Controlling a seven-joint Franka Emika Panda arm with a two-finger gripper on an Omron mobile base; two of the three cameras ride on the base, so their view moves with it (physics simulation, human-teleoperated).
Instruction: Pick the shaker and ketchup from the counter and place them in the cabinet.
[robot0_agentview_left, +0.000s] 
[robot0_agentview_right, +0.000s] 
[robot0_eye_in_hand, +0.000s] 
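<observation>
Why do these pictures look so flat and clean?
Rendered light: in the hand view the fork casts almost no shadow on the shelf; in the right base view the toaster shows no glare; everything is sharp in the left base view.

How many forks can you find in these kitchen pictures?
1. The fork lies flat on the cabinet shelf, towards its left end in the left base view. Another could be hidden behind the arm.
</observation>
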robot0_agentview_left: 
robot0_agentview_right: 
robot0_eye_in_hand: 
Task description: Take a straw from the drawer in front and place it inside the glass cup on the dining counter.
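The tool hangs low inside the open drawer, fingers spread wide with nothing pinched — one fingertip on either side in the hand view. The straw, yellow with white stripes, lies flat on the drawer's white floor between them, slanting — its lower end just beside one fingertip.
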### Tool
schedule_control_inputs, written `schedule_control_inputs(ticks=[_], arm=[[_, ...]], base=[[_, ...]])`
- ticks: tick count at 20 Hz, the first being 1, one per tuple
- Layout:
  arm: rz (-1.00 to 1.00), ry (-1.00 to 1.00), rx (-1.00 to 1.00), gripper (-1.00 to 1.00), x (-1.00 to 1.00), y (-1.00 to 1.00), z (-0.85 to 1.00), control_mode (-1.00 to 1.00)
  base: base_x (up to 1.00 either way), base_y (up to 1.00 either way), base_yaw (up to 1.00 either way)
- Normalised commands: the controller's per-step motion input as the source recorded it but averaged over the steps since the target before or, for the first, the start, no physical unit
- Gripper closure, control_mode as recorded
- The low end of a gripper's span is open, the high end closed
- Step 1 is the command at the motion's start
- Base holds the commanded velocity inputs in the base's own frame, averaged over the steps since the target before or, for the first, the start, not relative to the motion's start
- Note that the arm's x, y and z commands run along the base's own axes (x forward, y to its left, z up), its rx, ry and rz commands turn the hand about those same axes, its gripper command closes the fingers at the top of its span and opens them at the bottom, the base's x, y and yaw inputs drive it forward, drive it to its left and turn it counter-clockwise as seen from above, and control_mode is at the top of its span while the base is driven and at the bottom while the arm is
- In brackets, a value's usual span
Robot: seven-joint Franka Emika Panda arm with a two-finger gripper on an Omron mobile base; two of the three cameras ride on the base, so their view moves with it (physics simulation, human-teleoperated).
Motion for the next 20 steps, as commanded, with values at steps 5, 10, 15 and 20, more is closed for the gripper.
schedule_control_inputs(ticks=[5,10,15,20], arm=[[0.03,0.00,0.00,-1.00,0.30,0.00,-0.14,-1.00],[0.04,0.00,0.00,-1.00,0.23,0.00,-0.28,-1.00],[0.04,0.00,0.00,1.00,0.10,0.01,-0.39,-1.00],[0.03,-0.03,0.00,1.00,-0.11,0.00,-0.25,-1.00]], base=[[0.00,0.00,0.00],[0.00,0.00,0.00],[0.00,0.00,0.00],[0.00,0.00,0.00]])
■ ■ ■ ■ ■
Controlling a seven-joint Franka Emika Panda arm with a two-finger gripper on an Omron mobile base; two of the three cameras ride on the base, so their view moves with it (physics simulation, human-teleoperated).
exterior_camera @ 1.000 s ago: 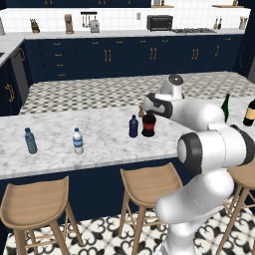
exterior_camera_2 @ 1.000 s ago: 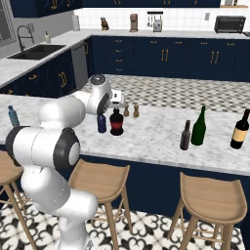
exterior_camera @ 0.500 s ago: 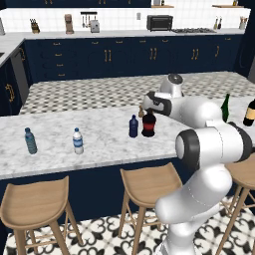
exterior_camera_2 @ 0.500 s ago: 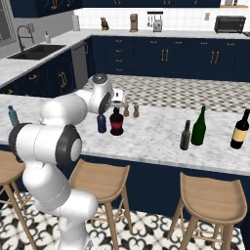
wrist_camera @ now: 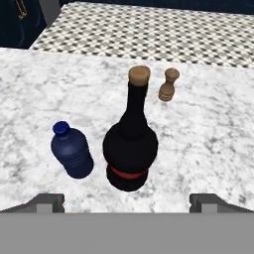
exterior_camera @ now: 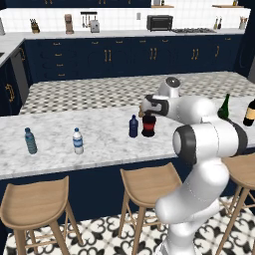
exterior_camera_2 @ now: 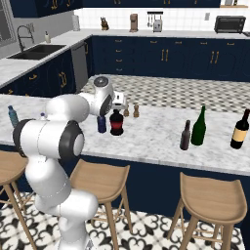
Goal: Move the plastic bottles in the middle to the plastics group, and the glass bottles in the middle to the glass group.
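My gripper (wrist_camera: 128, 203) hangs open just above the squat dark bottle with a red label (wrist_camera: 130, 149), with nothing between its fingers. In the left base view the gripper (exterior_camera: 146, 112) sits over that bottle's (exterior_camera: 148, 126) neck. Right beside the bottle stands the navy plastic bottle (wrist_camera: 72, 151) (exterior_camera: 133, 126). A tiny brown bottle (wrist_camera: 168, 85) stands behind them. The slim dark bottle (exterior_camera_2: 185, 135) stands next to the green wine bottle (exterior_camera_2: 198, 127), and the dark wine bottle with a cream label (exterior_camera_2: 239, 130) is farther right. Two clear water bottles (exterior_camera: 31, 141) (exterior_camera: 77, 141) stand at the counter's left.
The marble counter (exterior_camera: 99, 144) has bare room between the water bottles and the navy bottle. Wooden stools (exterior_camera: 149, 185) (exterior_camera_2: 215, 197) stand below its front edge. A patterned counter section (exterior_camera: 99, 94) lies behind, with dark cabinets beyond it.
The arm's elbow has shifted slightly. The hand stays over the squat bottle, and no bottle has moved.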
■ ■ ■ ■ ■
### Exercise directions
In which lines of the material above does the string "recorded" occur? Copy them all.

### Reply
- Normalised commands: the controller's per-step motion input as the source recorded it but averaged over the steps since the target before or, for the first, the start, no physical unit
- Gripper closure, control_mode as recorded

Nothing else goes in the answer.